GERSHWIN A. DRAIN JONATHAN HEMINGWAY,

Respondent. ______________ / OPINION AND ORDER DENYING PETITION FOR WRIT OF HABEAS CORPUS I. INTRODUCTION Federal prisoner Joseph Finch (“Petitioner”), who is currently located at the Federal Correctional Institution in Milan, Michigan, filed this pro se petition for a writ of habeas corpus pursuant to 28 U.S.C. § 2241. Petitioner is serving a term of 188 months, entered on May 3, 2017, in the United States District Court for the Western District of Missouri after he pled guilty to felon in possession of a firearm under 18 U.S.C. § 922(g)(1). Petitioner’s sentence was enhanced pursuant to the Armed Career Criminal Act (“ACCA”), 18 U.S.C. § 924(e). Petitioner raises two claims in his petition: (1) his sentence was erroneously enhanced under the ACCA because two of his prior narcotic offenses occurred on the same date and (2) he is actually innocent of felon in possession of a firearm in light of the new interpretation of the statute recognized in Rehaif v. United States, 139 S. Ct. 2191 (2019).
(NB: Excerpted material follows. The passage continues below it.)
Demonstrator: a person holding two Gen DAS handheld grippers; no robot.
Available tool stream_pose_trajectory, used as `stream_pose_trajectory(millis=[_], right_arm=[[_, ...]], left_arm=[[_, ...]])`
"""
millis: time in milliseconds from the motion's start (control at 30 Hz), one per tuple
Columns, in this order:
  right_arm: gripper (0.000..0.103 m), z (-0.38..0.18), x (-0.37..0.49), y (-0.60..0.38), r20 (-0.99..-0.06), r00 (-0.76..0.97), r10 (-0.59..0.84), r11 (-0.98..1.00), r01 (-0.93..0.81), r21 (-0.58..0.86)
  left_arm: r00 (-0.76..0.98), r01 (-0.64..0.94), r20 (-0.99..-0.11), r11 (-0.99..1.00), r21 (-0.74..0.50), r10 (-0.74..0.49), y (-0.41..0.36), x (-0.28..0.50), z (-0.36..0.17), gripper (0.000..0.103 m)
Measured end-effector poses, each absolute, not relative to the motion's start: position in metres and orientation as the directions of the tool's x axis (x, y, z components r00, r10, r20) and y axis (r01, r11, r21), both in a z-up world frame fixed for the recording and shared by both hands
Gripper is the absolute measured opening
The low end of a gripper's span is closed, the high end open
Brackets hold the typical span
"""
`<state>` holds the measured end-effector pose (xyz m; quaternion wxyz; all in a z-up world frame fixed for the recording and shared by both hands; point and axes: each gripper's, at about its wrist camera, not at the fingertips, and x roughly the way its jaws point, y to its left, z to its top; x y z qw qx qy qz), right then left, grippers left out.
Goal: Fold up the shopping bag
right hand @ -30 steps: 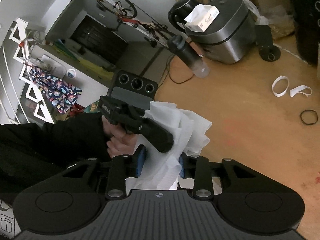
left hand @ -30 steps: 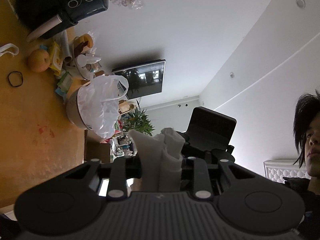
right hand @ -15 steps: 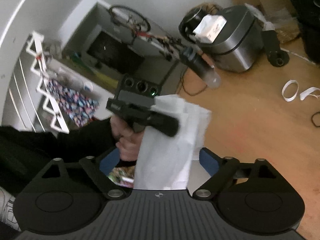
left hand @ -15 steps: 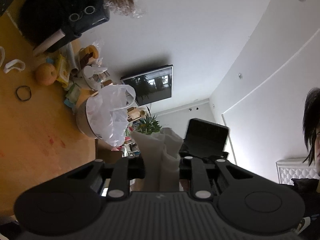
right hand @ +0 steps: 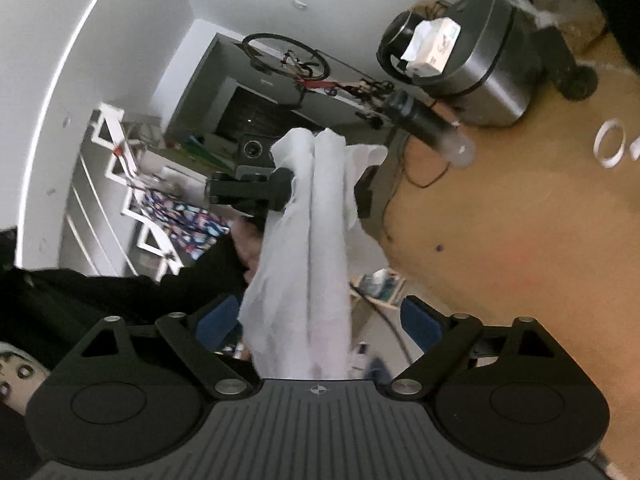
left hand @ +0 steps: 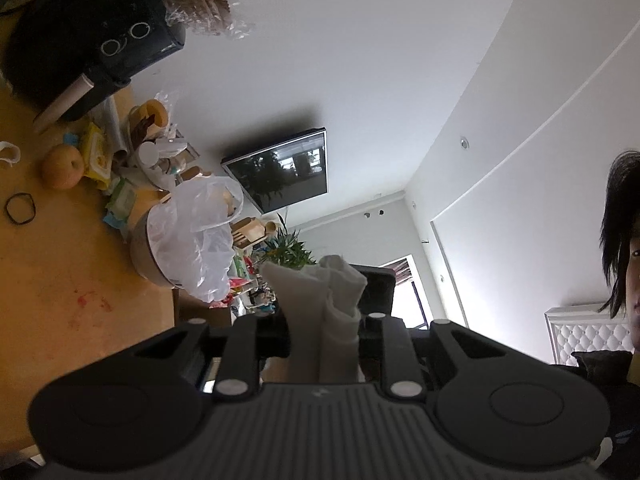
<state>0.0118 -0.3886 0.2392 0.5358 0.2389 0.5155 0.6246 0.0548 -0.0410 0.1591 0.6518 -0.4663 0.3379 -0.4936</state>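
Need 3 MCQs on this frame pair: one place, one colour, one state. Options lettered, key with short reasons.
1. Where does the black rubber band lie?
A. on the wooden surface
B. on the wall screen
C. in the left tongs

2. What colour are the right tongs' pads?
A. red
B. blue
C. yellow

3. What are the left tongs doing?
A. standing wide with nothing between
B. resting on the fruit
C. clamping the white bag

Key: 1 A, it lies flat on the wood near the round fruit. 2 B, blue shows on both fingers. 3 C, the bunched bag is pinched between the fingers.

white bag (right hand: 308, 248) — between closing fingers (right hand: 420, 322)
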Motion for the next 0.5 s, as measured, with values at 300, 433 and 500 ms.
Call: stream_pose_trajectory(millis=[300, 433, 500], right_arm=[[0.025, 0.218, 0.02, -0.385, -0.163, -0.368, 0.915, 0.059, -0.278, 0.959], [0.022, 0.213, 0.018, -0.384, -0.155, -0.367, 0.917, 0.052, -0.275, 0.96], [0.021, 0.21, 0.017, -0.385, -0.15, -0.367, 0.918, 0.049, -0.27, 0.962]], left_arm=[[0.228, 0.289, -0.005, 0.072, -0.955, -0.974, -0.045, 0.061, 0.152, 0.024], [0.215, 0.263, -0.015, 0.073, -0.962, -0.976, -0.045, 0.064, 0.147, 0.028], [0.208, 0.253, -0.026, 0.08, -0.964, -0.978, -0.045, 0.065, 0.145, 0.033]])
See ECF No. 1, PageID.12. Upon review of the arguments presented, the Court will DENY the petition because Petitioner has failed to

demonstrate entitlement to habeas relief under § 2241. II. BACKGROUND In 2015, law enforcement officers found a pistol, ammunition, and small amounts of narcotics hidden on the back porch of Petitioner Joseph Finch’s Springfield, Missouri home. ECF No. 9-1. In light of his extensive criminal record,

Petitioner was indicted in the Western District of Missouri with felon in possession of a firearm in violation of 18 U.S.C. § 922(g)(1). United States v. Finch, W.D. Mo. No. 16-03103; see ECF No. 1. Petitioner was also charged with being an armed career criminal under the ACCA in light of four prior narcotics convictions: (1)

distribution of cocaine on February 3, 1999; (2) distribution of cocaine on February 4, 1999; (3) distribution of cocaine base on February 17, 1999; and (4) second-degree drug trafficking on December 1, 1999. ECF No. 9-1.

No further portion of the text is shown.